Bob Craig Jr., of Baton Rouge, calls this story "dodging a silver bullet" (Coors drinkers will get it):
"My 2-year-old granddaughter Emma, on a hot day in August, told me, 'Emma needs a cold one.'
"Not exactly sure what she meant, and hoping it wasn't what I was thinking, I let her take me to my icebox in my outside storeroom, which is full of adult beverages.
"She had me open both doors and she pointed to the Popsicles in my freezer. She told me, 'Emma needs a red cold one!'"
Cats are like that
Katie Nachod, of New Orleans, says, "Having been the human companion of both dogs and cats, I had to laugh out loud at a recent obituary in your newspaper that included the following sentence: 'He is also survived by his adoring dog Sting and his cat Frisky.'
"I don't know if this sentence structure was intentional, but if so, it firmly illustrates the T-shirt wisdom that states 'Dogs have owners, but cats have staff.'
"My dogs seemed to think that they existed to make me happy, while my two current cats, Vincent and Dinkle, have the contrarian notion that I exist to make them happy (and well-fed).
"I firmly believe that my cats are fond of me, but I would never call them adoring."
Maybe not, but from his attitude I suspect that Jasper, Lady Katherine's cat, adores himself.
Take your pick
While we're on the subject of dogs and cats, here's a timely tale from Cathy Heckman:
"I remember on Halloween, 1992, I had a black and white 3½-month-old Cardigan Welsh corgi puppy. They have large upright ears.
"When the doorbell rang, I held her under my arm to give out candy to trick-or-treaters so she wouldn’t run out the door.
"One little boy, after getting his candy, looked at her carefully and said, 'I like your dog … or cat!'
"I guess because it was Halloween he was thinking maybe I had a black cat? Anyway, he covered himself with either dog or cat!"

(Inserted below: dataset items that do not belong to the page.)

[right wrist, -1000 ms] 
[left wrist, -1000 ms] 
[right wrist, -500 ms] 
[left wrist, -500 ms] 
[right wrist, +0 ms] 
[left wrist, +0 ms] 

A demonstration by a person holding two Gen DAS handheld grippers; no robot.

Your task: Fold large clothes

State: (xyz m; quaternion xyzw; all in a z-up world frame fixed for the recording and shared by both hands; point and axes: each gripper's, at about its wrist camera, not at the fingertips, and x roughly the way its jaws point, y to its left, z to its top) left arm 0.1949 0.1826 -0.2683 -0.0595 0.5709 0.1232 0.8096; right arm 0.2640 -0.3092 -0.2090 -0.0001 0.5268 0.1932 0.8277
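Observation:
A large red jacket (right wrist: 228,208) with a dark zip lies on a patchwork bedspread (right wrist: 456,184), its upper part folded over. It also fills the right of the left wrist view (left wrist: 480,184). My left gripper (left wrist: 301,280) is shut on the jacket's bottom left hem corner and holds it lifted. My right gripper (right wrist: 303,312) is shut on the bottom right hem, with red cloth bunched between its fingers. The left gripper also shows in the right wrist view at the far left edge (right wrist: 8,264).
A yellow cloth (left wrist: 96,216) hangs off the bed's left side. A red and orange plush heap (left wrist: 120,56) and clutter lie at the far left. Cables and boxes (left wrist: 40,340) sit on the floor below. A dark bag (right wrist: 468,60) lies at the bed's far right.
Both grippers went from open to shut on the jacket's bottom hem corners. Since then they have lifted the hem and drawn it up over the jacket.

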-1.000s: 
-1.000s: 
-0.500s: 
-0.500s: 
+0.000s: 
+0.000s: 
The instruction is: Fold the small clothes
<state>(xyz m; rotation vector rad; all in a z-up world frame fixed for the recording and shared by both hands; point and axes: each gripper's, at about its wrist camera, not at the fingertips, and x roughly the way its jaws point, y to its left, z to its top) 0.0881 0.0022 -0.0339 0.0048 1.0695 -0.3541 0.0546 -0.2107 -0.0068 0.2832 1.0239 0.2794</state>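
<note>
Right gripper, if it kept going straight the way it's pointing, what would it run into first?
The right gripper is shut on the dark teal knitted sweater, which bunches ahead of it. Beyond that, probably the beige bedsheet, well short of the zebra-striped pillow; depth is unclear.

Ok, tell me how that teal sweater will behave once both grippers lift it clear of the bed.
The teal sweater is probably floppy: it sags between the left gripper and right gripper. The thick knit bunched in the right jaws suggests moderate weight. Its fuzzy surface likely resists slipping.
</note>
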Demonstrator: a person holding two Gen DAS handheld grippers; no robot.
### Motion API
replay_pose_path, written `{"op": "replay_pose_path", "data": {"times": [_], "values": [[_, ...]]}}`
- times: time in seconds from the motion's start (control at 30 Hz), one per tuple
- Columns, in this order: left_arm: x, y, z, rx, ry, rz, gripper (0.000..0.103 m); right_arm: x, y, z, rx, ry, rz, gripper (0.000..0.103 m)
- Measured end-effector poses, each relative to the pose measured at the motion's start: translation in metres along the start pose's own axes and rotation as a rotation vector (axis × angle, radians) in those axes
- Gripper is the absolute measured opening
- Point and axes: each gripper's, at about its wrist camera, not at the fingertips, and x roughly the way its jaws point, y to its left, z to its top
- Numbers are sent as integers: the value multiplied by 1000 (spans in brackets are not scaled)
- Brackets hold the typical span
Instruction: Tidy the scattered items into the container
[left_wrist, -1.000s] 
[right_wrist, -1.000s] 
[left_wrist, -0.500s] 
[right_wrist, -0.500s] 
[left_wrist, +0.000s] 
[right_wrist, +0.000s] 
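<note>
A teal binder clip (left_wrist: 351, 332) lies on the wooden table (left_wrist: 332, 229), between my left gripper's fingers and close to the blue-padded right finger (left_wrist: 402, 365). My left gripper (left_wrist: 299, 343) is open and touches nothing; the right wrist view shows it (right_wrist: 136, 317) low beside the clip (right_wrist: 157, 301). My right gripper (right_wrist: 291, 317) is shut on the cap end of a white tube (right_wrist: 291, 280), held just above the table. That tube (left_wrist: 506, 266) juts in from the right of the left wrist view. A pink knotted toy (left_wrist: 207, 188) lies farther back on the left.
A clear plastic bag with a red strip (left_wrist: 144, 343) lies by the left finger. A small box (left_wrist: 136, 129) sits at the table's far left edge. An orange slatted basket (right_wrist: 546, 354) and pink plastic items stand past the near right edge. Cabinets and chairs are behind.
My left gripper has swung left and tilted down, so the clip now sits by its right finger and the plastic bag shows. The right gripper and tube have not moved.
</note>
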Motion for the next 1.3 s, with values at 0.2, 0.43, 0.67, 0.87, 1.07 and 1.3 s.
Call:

Since we've been writing about food lately, here's a food story from Harvey Pashibin, of Upper Lafayette, about a situation I've never come across in my years of cooking:
"I am reminded of this cooking dilemma as I’m prepping in the kitchen.
"Thirty-five years ago I was invited to a communal crawfish boil. Each participant was tasked with bringing an essential ingredient.
"'My God — you’ve neglected to de-rib the bell peppers!’ cried the head chef.
"Even today, decades later, I recall that solemn castigation as I’m preparing the 'trinity' for stuff I’m cooking in the kitchen.
"What say yer readers, Smiley? To de-rib, or no?"
I don't know about readers, but this is a "problem" I've never encountered. I use lots of bell peppers, and just remove the seeds, maybe pull off some of the white stuff inside if there's a lot of it. But I've never "de-ribbed," figuring that the "rib" of a bell pepper is just more bell pepper.
Sound of respect
David Guedry, of Prairieville, says, "At 11 a.m. Thursday, Nov. 11, Veterans Day, members of an organization named Taps For Veterans/Taps Across America will play 'Taps' wherever they choose to be, as we did on Memorial Day, July Fourth, 9/11 and Gen. Colin Powell's funeral day.
"Thousands of buglers and trumpet players all across this country have participated. If you hear Taps being played in your neighborhood, please take a few seconds to think of why it's being played. Like the others in the organization, I consider it an honor. For more information check out TapsFotVeterans.org."
"Speaking of funny names," says Donald Landaiche, of Donaldsonville, "my sister Margaret worked at the water company with a girl named Marian Dill.
"Marian was at the counter when a young man came in to put up a deposit for new water service. His name was Keith Pickle.
"My sister told Marian to try to get it know him."
But, alas, Donald says the young lady declined — and there would never be a Mrs. Marian Dill Pickle.